What is needed → Only one stretch of the data below is wanted: the lines starting at the one with "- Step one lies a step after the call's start" and ending at the one with "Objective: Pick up", both included, given again exactly.

Recorded data →
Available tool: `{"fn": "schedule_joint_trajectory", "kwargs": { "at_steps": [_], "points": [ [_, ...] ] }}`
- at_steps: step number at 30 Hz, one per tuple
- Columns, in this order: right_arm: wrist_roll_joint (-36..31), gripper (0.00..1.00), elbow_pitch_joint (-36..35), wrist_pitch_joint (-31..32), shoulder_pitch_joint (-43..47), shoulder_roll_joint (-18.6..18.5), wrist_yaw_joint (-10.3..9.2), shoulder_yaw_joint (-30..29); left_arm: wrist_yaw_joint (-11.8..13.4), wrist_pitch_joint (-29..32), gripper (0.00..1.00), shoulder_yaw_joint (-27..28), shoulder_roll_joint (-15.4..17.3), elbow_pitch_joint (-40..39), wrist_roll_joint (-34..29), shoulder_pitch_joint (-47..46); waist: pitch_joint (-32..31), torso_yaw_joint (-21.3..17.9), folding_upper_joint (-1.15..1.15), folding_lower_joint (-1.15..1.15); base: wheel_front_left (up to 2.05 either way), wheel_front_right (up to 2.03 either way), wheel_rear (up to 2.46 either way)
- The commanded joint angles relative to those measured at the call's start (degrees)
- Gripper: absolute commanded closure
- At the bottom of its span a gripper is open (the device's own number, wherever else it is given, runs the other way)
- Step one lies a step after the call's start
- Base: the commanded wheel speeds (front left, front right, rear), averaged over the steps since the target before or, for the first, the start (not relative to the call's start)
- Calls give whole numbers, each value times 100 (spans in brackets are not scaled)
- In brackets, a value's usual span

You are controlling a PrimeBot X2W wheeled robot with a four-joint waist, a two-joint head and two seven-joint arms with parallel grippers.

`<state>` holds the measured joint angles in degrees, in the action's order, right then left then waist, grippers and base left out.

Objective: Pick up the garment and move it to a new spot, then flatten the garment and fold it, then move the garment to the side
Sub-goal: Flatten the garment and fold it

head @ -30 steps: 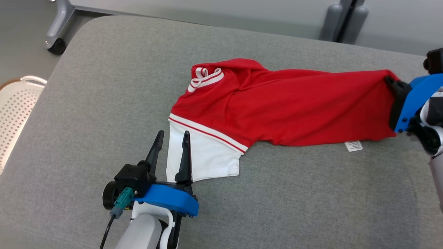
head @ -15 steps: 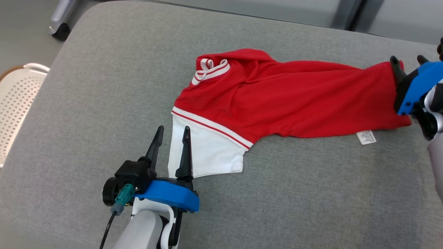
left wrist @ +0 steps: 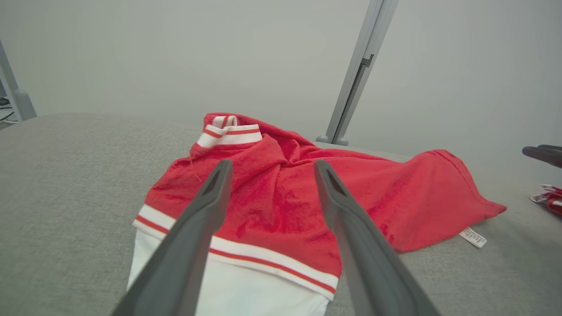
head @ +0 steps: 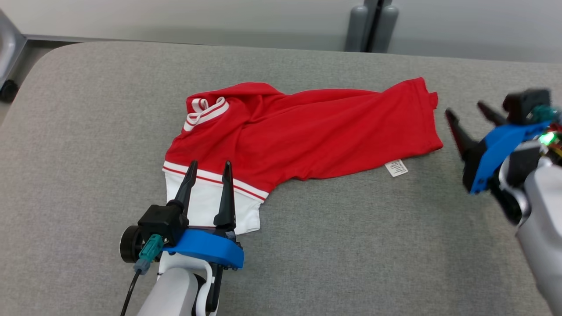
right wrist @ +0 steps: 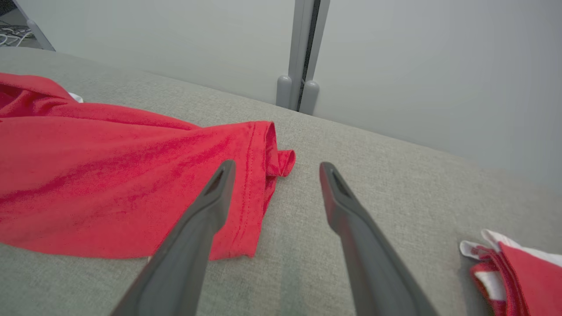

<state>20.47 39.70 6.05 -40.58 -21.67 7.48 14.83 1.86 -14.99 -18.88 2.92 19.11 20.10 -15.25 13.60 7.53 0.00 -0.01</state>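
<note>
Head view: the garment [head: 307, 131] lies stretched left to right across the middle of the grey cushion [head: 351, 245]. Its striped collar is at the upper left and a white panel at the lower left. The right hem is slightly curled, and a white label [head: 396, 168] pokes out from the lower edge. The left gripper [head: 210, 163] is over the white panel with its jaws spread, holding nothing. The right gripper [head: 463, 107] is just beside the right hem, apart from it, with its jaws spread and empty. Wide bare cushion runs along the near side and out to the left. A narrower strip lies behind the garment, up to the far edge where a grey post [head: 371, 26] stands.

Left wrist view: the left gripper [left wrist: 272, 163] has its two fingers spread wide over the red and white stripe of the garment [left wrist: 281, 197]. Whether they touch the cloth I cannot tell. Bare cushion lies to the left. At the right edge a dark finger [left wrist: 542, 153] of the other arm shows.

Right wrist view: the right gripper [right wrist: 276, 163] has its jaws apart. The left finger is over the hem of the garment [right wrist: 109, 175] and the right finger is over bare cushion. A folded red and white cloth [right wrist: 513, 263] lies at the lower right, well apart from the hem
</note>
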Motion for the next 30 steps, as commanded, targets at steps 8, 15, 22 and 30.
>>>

Answer area →
- Step one lies a step after the call's start
- Base: the commanded wheel speeds (front left, front right, rear), averaged over the steps since the target before or, for the first, the start (not relative to the call's start)
- Calls give whole numbers, each value times 100 (spans in brackets are not scaled)
- In brackets, a value's usual span

You are controlling a PrimeBot X2W wheeled robot with a four-joint waist, a two-joint head and two seven-joint arms with parallel grippers.

`<state>` holds the measured joint angles in degrees, in the action's order, right then left then waist, grippers and base left out.

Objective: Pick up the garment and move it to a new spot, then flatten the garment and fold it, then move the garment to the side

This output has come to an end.